I can remember feeling that way for months after the attacks, it was a couple of years before the date could come around again and people could feel like treating it somewhat normally.  Unlike any previous act of war, we were all able to witness it in real time, no matter where we were, and through tv and the internet we could relive it over and over.  The death toll was bad, not nearly as bad as first feared, but unless you were there in lower Manhattan or unless you knew or were related to someone who was, it was the imagery I think that made it so indelible for so long, rather than the loss of life.  After all, since then we’ve seen much more massive destruction and greater casualties due to tsunamis and earthquakes, but there wasn’t as much video of those things happening.  And of course they didn’t happen to us.

Ten years ago September 11 was on a Tuesday and I took the commuter bus in as I was doing every day.  There was expectedly a lot of traffic since it was shortly after the end of summer and everyone was back to work and back to school.  But I was in the office shortly before 9, probably right around the time the first plane was hitting its target in New York.  We had a standing 9am meeting every Tuesday with our lead business contact, who was late coming over to our building because she’d been watching the tv reports on the trading floor that were talking about a plane hitting the World Trade Center.  Of course your first thought is a small plane, and from the conference room at 2 International Place you could see Boston’s version of the World Trade Center, which is a smallish convention center across the bridge in the Seaport area.  But we went on with our business, until shortly before 10 when one of the managers stuck her head in and said there had been an attack in New York City and that Boston was going to be evacuated as a precaution.

Back at my desk, the internet was jammed, you couldn’t get to any news page, and we didn’t have tvs at IP.  The management told everybody to go home and wait for further instructions.  The commuter bus only ran during rush hour, so there was no option to take it home, so the only reasonable option was commuter rail.  I was able to get a hold of Beth easily enough, she was coming from the mall where Justin was having his picture taken, and she had to pick up Chloe at kindergarten, but then she would drive over to the Framingham train station to meet me (there was no Southborough station until a few years later). 

Of course the train station was mobbed, but the T did a good job of just bringing up trains and loading people on and sending them on their way without any conern for a schedule, and the train wasn’t especially crowded, I was probably on it by 11 or so.  It took a long time to get to Framingham because they wouldn’t let the train go more then 40 mph or so,  there were  a couple of guys from New York on the car who were on their cell phones, getting updates from family but also trying to figure out how to get back to New York, their plan was to take the train all the way to Worcester and then rent a car.  I had stuff in my briefcase to read, but it didn’t seem like it would be possible to concentrate. 

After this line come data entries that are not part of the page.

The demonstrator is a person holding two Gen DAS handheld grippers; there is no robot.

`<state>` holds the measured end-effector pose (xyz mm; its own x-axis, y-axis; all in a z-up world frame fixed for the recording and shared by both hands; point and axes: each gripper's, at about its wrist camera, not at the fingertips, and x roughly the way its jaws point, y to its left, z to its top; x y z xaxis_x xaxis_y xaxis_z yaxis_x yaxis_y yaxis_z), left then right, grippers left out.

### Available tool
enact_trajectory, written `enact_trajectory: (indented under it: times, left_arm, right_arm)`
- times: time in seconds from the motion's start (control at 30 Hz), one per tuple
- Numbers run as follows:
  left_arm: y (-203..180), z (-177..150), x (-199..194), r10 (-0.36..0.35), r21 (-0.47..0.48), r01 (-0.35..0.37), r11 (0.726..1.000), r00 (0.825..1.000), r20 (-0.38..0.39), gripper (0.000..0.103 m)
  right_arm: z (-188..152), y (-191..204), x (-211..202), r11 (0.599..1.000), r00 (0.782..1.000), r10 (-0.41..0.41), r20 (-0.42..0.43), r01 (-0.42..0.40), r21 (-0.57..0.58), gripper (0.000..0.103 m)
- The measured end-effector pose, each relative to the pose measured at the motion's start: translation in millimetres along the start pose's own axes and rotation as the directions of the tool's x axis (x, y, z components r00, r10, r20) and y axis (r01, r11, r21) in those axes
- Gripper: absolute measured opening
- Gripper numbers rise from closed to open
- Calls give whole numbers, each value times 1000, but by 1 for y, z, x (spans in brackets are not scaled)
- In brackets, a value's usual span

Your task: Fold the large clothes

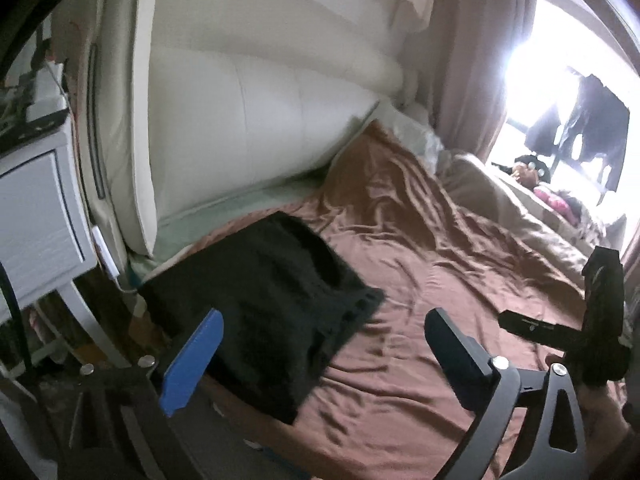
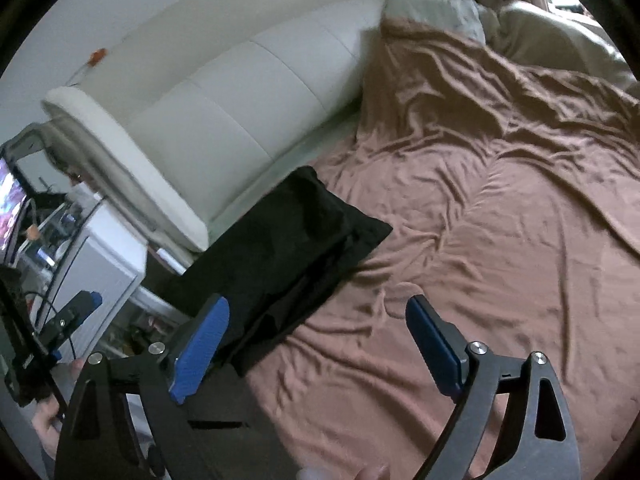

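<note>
A black garment (image 1: 272, 300) lies folded into a flat rectangle on the brown bed sheet (image 1: 440, 280), near the bed's left edge by the headboard. It also shows in the right wrist view (image 2: 288, 248). My left gripper (image 1: 320, 344) is open and empty, held above the sheet just in front of the garment. My right gripper (image 2: 316, 332) is open and empty, hovering over the garment's near corner; it shows from the side at the right of the left wrist view (image 1: 560, 328). The left gripper also appears at the left edge of the right wrist view (image 2: 76, 312).
A cream padded headboard (image 1: 248, 120) runs along the far side. A white nightstand (image 1: 36, 216) stands left of the bed, with a lit screen (image 2: 10, 204) on it. Pillows and a beige blanket (image 1: 520, 200) lie at the far right, beside a bright window (image 1: 560, 80).
</note>
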<state>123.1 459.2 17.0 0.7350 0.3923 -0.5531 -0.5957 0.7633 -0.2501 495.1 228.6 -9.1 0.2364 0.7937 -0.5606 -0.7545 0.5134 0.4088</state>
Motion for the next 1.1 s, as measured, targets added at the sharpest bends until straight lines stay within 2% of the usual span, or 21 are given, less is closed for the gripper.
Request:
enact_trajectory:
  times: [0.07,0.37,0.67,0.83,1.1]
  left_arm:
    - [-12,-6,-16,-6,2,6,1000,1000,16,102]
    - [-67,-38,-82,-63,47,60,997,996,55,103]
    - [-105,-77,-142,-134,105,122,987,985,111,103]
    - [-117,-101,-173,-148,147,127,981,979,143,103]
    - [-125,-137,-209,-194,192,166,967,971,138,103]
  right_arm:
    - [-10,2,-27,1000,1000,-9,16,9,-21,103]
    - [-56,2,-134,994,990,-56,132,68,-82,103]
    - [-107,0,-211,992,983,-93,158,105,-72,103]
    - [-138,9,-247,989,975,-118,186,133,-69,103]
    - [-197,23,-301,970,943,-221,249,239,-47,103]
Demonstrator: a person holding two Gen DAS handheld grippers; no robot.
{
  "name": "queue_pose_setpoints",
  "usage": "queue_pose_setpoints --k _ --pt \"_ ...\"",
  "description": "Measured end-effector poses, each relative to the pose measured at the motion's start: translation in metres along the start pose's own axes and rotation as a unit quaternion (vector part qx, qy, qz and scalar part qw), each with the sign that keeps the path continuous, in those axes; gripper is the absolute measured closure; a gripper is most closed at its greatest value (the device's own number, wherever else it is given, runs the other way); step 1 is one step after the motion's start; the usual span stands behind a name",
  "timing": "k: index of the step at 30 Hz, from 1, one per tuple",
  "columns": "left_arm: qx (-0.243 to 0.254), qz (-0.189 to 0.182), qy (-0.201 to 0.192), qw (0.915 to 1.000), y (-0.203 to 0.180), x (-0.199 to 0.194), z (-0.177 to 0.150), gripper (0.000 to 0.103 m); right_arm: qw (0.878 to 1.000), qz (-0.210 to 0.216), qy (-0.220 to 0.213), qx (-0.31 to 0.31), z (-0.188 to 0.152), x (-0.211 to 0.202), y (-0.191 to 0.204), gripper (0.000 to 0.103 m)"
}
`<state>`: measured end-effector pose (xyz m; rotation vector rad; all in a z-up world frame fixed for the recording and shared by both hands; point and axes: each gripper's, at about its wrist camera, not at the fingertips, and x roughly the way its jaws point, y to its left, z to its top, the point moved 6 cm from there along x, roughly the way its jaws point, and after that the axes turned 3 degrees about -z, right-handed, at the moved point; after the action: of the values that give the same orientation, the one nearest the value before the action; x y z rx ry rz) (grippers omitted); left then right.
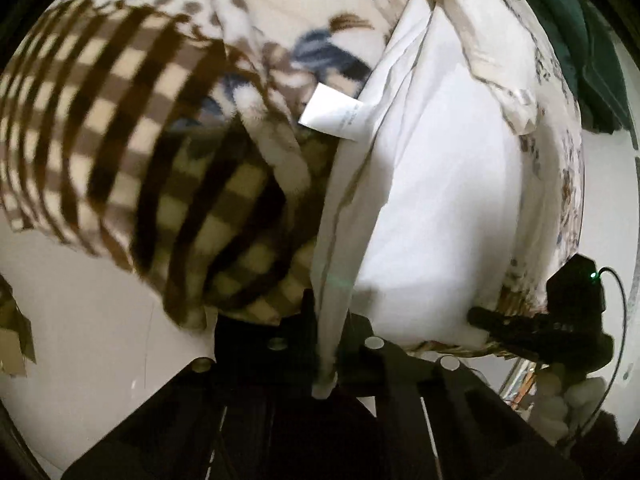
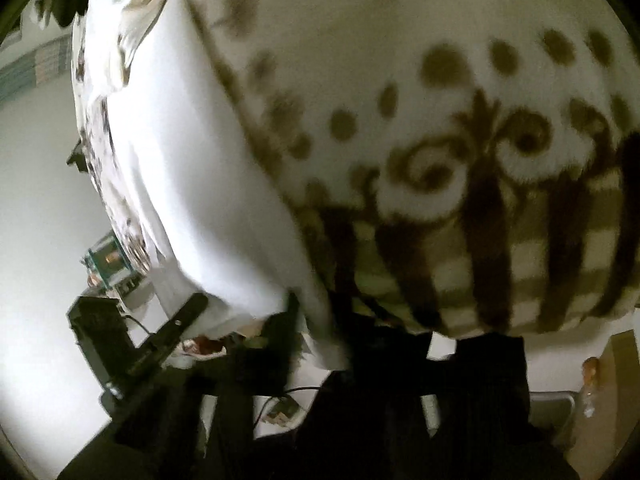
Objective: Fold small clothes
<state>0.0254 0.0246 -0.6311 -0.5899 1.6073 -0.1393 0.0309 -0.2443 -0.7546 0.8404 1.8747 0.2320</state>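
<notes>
A small fleece garment with brown checks, dots and scrolls and a white lining (image 1: 432, 184) hangs lifted above the table. My left gripper (image 1: 326, 344) is shut on a white edge of the garment. A white care label (image 1: 332, 114) sticks out at the middle. In the right wrist view the garment (image 2: 400, 80) fills the frame, checks at the lower right. My right gripper (image 2: 324, 344) is shut on its white edge. The other gripper shows in each view, at the right (image 1: 552, 320) and at the left (image 2: 168, 340).
A white table (image 1: 92, 340) lies below the cloth. Dark green cloth (image 1: 576, 40) sits at the far right. A patterned scrap (image 1: 12, 336) shows at the left edge. Small electronics (image 2: 108, 260) stand on the table at the left.
</notes>
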Motion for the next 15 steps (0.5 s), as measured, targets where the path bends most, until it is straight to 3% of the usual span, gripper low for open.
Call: queue_pose_setpoints --k 1,8,15 --pt "-0.007 -0.007 -0.001 1.0 0.0 -0.006 0.0 0.098 1.0 0.01 0.0 0.001 -0.004 -0.003 0.002 0.1" --pt "-0.042 -0.085 -0.029 0.9951 -0.008 -0.057 0.017 0.099 0.997 0.074 -0.028 -0.011 -0.016 -0.048 0.032 0.101" --pt "-0.007 -0.096 -0.089 0.9914 -0.044 -0.089 0.063 0.099 0.991 0.107 -0.069 -0.026 -0.004 -0.103 0.062 0.101"
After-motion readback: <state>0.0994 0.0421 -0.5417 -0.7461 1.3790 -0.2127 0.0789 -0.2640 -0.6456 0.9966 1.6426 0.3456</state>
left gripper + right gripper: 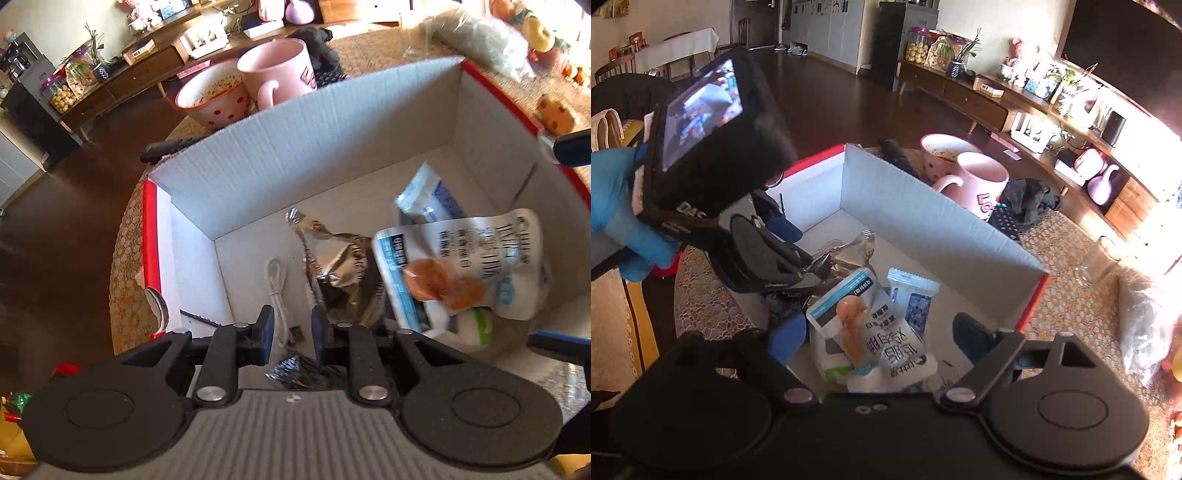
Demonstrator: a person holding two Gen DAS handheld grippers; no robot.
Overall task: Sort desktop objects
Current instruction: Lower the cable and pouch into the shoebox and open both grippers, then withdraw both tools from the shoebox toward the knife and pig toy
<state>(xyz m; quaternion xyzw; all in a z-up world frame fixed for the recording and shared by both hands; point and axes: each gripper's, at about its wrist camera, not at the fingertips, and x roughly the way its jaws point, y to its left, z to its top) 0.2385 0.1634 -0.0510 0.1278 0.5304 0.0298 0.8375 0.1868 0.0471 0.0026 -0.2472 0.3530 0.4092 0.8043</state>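
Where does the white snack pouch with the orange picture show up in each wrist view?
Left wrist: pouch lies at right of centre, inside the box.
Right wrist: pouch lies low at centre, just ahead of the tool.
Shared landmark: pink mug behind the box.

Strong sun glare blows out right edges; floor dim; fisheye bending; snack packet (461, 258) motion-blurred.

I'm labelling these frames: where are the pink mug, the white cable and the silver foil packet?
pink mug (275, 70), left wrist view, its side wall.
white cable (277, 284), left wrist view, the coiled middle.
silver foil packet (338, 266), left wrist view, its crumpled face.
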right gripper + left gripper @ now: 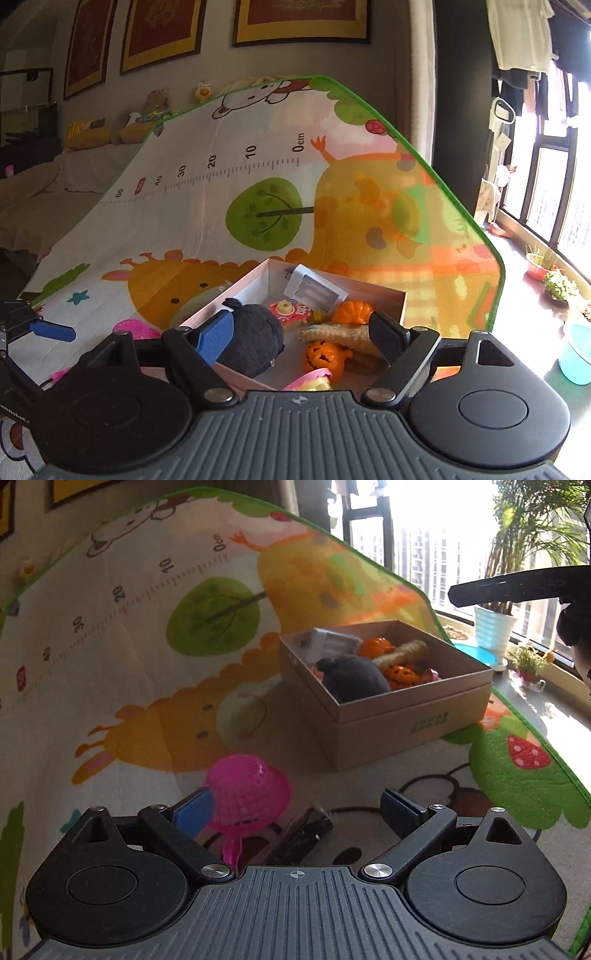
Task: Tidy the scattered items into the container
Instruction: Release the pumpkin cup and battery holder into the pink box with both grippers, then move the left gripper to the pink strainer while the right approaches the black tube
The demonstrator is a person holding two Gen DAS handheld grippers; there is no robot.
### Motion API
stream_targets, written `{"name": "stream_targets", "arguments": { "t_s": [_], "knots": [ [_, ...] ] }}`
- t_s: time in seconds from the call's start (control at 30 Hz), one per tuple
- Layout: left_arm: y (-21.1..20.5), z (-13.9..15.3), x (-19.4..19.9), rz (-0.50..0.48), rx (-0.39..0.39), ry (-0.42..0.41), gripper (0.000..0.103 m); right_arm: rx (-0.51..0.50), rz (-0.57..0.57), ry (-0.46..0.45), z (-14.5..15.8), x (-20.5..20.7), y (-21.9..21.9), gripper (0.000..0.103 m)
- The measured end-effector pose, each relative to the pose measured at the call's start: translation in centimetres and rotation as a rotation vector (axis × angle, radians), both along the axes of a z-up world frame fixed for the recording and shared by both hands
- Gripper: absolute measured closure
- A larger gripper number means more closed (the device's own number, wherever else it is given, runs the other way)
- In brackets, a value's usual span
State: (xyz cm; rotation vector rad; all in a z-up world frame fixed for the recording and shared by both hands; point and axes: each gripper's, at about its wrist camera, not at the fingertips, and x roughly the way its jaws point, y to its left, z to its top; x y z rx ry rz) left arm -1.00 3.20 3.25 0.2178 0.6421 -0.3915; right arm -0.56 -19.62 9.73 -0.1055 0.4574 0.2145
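A tan cardboard box (406,701) sits on the play mat, holding a black plush (351,675), orange pumpkin toys (400,675), a white charger (332,640) and a rope-like toy (402,651). My left gripper (297,806) is open low over the mat. A pink toy strainer (247,794) lies by its left finger and a dark brown object (299,834) lies between the fingers, untouched. My right gripper (301,336) is open above the box (388,304), its fingers empty; the black plush (255,343) lies in the box below its left finger.
The cartoon play mat (207,229) with a ruler print covers the floor. Potted plants (495,627) and a turquoise basin (576,354) stand by the window on the right. A bed with soft toys (88,133) is at the far left. The left gripper's blue fingertip (51,330) shows in the right wrist view.
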Motion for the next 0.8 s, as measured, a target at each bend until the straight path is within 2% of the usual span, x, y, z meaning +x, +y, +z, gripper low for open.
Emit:
{"name": "stream_targets", "arguments": {
  "t_s": [0.17,0.27,0.33,0.4,0.53,0.63,0.77,0.8],
  "knots": [
    [3.8,-1.5,-1.2,0.111,-0.051,0.046,0.003,-0.098,0.173,0.053,-2.6,-1.4,6.6,0.021],
    [5.4,-1.6,-1.3,0.193,-0.065,0.040,0.003,-0.103,0.239,0.113,-4.1,-1.5,9.9,0.021],
    [6.5,-1.3,-1.3,0.242,-0.095,0.031,0.003,-0.090,0.258,0.160,-5.1,-1.3,11.5,0.021],
    [7.6,-1.0,-1.2,0.277,-0.139,0.024,0.002,-0.087,0.265,0.204,-6.3,-1.0,13.2,0.016],
    [9.9,-0.5,-0.5,0.379,-0.205,0.023,0.002,-0.113,0.288,0.232,-7.9,-0.8,16.0,0.015],
    [11.0,-0.4,-0.2,0.425,-0.219,0.025,0.001,-0.122,0.287,0.227,-8.3,-0.2,17.4,0.003],
    [11.5,-0.3,-0.3,0.422,-0.215,0.018,0.001,-0.147,0.270,0.210,-8.4,1.0,18.7,0.003],
    [11.4,-0.3,-0.3,0.417,-0.209,0.017,0.001,-0.167,0.279,0.209,-8.5,1.2,19.1,0.005]
  ]
}}
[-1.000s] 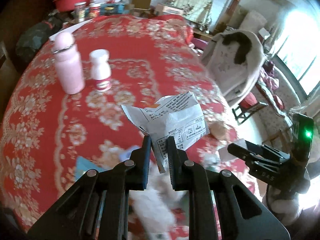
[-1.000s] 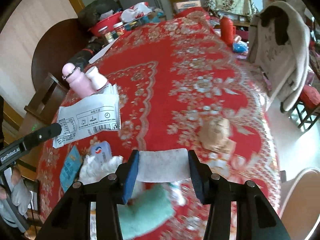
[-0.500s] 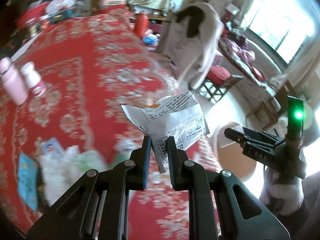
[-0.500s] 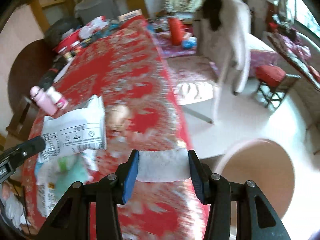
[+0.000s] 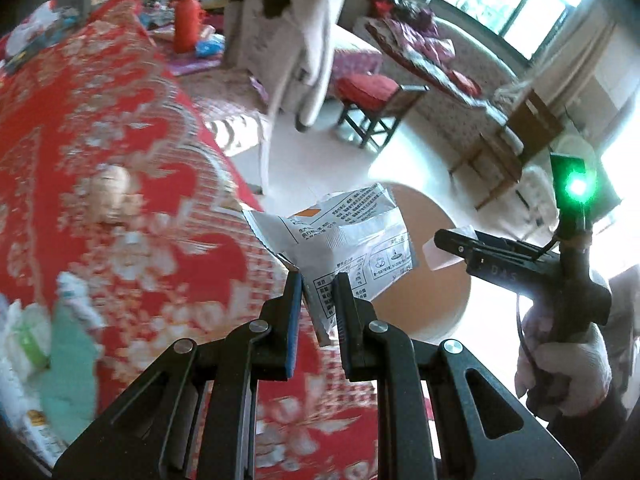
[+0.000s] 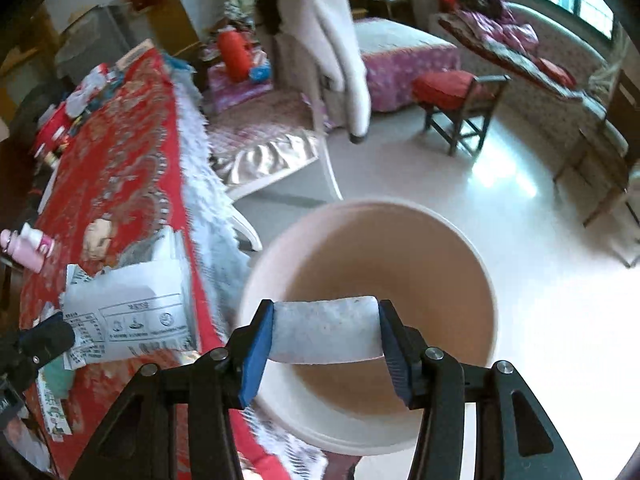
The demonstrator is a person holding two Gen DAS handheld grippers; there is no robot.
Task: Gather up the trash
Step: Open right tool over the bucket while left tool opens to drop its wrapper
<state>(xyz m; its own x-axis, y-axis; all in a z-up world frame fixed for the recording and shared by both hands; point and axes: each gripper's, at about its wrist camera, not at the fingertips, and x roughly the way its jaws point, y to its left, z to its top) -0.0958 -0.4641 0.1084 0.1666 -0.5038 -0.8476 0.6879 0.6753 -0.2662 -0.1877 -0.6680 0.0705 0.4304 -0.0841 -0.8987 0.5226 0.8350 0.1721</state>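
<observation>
My left gripper is shut on a white printed wrapper and holds it in the air at the table's edge; the wrapper also shows in the right wrist view. My right gripper is shut on a curved white piece of trash and holds it above the open round pink bin on the floor. In the left wrist view the right gripper shows at the right, over the bin.
The table has a red floral cloth with more trash at its near left: white tissues and a green packet. A crumpled brown wad and pink bottles stand on it. A red stool and draped chair stand beyond.
Both grippers have swung right, off the table toward the floor. The bin has come under my right gripper. Both still hold their trash.
</observation>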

Beth picked me up, the gas gauge was close to empty and I wondered if gas would suddenly be hard to come by, so we got gas in Framingham before heading for home, we might have stopped to grab a sandwich or something along the way too, since it would have been past lunch time by then.  I turned on the tv as soon as I was in the house and immediately saw the images of the towers falling,  it wasn’t anything like I had visualized, collapsing like a controlled demolition rather than falling over, the whiteout on the ground from the dust.  We watched the news for a long time.  Later in the afternoon I got a call from one of my co-workers, our senior manager at the time whom none of us particularly liked was worried about whether we could fail over our systems if there was a problem with the servers downtown, but by that point everything had stablizied so it just seemed annoying to even be thinking about work.  Some of the traders had headed out to the business continuity site in Westborough, but there weren’t many people to trade with.

The next day it was back to work, back on the bus.  The  bus driver played the radio news over the speakers on the way in, as new information would still come in occasionally over the constant repetition of the known facts.  I even went to the gym at lunch, running on the treadmill while watching the towers collapse over and over on CNN, which seemed inappropriate although I did it anyway.  Someone had a Wall Street Journal with the headline “World Trade Center Destroyed”. 

Ten years later, much is back to normal, although things are definitely different.  We were fortunate that we weren’t directly affected, but you couldn’t help but be emotionally affected.  I wasn’t singing in the chorus that year but I did do the pitch at the Messiah Sing that December, and even then, three months later, even that little community event felt different.  It was a taste, certainly as much of a taste as you would want, of what it must have been like to live during a war when the war was happening right outside, like London during the Blitz, because we all saw it happen, and could relive it at will through the media.  I had been to New York several times but never walked past or set foot inside the WTC.  Since then we go down to lower Manhattan pretty much every time we’re in New York, just to see how it’s coming along.  The first time was just two years later, in the fall of 2003, when there was a pro bike race held nearby, and we stayed at the Marriott that was just down the street from the towers and had sustained considerable damage of its own.  There was still one big office building at that time that was being repaired, with large parts of one side still open to the outside, draped in tarps and scaffolding.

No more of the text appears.